Classical olfactory conditioning has not only been used to study the mechanisms underlying different forms of learning and memory processes (Menzel et al., 1993; Hammer and Menzel, 1995; Giurfa, 2007; Haehnel and Menzel, 2012) but also to analyse the effects of diverse pesticides on honey bee behaviour. Taylor et al. (1987) showed that exposure to different pyrethroids prior to conditioning differentially impairs associative learning ability in bees. Short-term treatment with imidacloprid had differential effects on olfactory acquisition and memory (Decourtye et al., 2004). Abramson et al. (1999) tested the effects of a whole set of products on classical olfactory learning and extinction and demonstrated differential effects, depending on the time of application. Ramirez-Romero et al. (2007) demonstrated an effect of genetically modified crops containing the soil bacterium Bacillus thuringiensis on feeding behaviour and proboscis extension learning.
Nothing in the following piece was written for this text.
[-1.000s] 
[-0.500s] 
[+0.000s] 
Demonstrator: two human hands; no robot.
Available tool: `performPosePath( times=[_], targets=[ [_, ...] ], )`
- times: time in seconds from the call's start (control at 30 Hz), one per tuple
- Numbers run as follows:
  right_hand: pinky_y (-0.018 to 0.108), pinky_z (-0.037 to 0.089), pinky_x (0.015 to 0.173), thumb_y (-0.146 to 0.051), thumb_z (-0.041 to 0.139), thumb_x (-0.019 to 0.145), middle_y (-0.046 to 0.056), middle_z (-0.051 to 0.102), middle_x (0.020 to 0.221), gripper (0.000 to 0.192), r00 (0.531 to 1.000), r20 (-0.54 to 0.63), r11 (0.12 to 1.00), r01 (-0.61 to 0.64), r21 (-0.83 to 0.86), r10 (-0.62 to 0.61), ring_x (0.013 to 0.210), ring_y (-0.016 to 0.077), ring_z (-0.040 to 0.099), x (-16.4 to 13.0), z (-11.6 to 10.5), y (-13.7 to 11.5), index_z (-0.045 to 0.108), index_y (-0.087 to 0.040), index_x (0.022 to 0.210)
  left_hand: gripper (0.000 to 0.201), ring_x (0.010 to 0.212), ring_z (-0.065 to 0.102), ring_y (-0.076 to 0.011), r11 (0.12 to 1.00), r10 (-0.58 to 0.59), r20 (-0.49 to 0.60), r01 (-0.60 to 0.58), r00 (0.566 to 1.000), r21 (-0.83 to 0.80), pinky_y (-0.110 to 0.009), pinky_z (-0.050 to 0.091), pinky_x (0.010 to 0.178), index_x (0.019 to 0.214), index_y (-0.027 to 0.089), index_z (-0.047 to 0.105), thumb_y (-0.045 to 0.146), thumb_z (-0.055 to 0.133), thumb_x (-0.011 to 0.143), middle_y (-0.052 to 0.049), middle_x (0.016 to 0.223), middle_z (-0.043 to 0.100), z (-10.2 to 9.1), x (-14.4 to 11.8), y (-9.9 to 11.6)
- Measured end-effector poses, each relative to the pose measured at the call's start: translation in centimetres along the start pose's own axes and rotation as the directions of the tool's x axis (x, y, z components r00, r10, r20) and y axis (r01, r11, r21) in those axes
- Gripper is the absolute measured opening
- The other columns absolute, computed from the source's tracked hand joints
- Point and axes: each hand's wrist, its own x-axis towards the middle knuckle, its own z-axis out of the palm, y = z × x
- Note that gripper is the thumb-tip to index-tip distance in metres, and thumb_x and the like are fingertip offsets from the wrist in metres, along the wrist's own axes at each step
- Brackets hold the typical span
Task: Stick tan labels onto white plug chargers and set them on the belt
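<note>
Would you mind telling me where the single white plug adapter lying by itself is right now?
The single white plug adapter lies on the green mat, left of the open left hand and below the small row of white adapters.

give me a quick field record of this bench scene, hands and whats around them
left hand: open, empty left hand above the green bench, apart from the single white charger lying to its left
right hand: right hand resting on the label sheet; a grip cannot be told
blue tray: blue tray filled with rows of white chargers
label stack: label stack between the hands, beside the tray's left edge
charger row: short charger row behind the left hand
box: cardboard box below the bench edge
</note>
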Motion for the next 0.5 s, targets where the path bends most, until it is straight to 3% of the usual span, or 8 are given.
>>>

Fig. 5. Classical olfactory conditioning (A, B) and operant tactile conditioning (C, D) of the honey bee. Naïve bees do not show proboscis extension when their antennae are stimulated with a certain odour like citral or geraniol (A) or when their antennae can scan a tactile stimulus (C). After pairing the odour or the tactile stimulus with a sucrose droplet, which is first applied to the antennae and then to the proboscis (not shown), the bees show conditioned proboscis extension to the odour (B) and to the tactile stimulus (D). Note that for tactile conditioning, the eyes are painted over with black colour to improve perception of tactile stimuli.